ACTIVITY:
All the lines below should be set down exactly, with no picture carried into the copy.

* * *

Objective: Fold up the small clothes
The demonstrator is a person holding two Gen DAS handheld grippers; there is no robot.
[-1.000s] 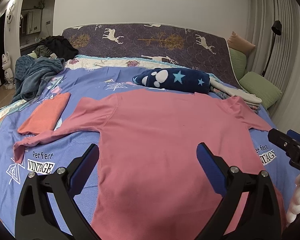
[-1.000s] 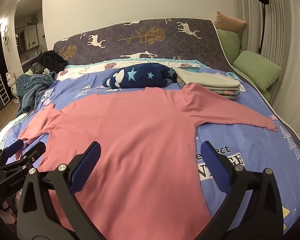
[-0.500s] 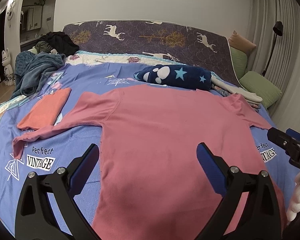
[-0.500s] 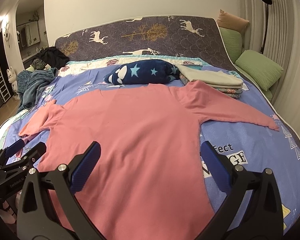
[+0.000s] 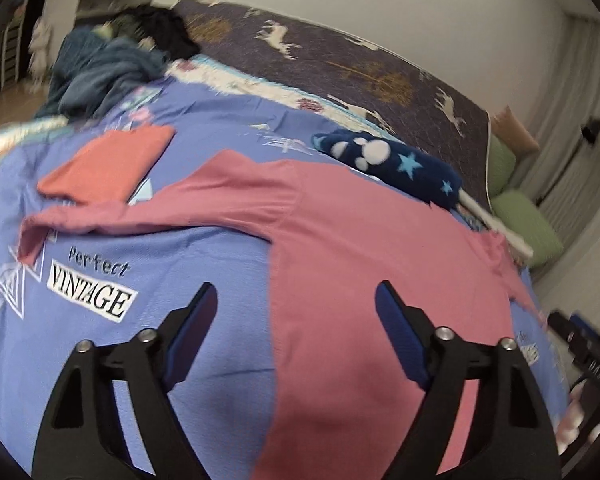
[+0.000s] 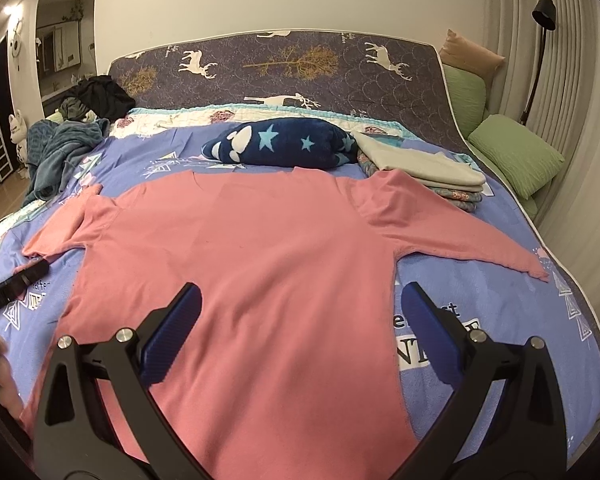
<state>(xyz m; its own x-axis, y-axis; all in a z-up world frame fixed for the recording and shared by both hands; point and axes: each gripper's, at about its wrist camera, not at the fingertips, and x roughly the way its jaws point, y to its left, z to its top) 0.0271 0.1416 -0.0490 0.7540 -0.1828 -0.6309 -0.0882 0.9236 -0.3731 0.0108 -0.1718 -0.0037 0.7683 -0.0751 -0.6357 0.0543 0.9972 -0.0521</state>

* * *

ANSWER SPACE:
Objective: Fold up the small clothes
The demonstrator is a person holding two Gen DAS handheld grippers; there is no robot.
[-1.000s] 
[-1.000s] 
[-0.500s] 
[-0.500s] 
[+0.000s] 
[+0.000s] 
<state>(xyz m; its own x-axis, y-axis; all in a z-up world frame fixed for the recording and shared by both hands; point and axes: each gripper's, at about its wrist camera, not at the fingertips, and x roughly the way its jaws point, y to its left, z to its top) 0.0271 0.1416 -0.0490 0.7540 -0.1828 -0.6309 -0.0882 0.9236 -0.3731 0.0108 -0.1718 -0.0037 0.7683 -0.0751 -0.6357 0.0543 0.9972 -0.0521</state>

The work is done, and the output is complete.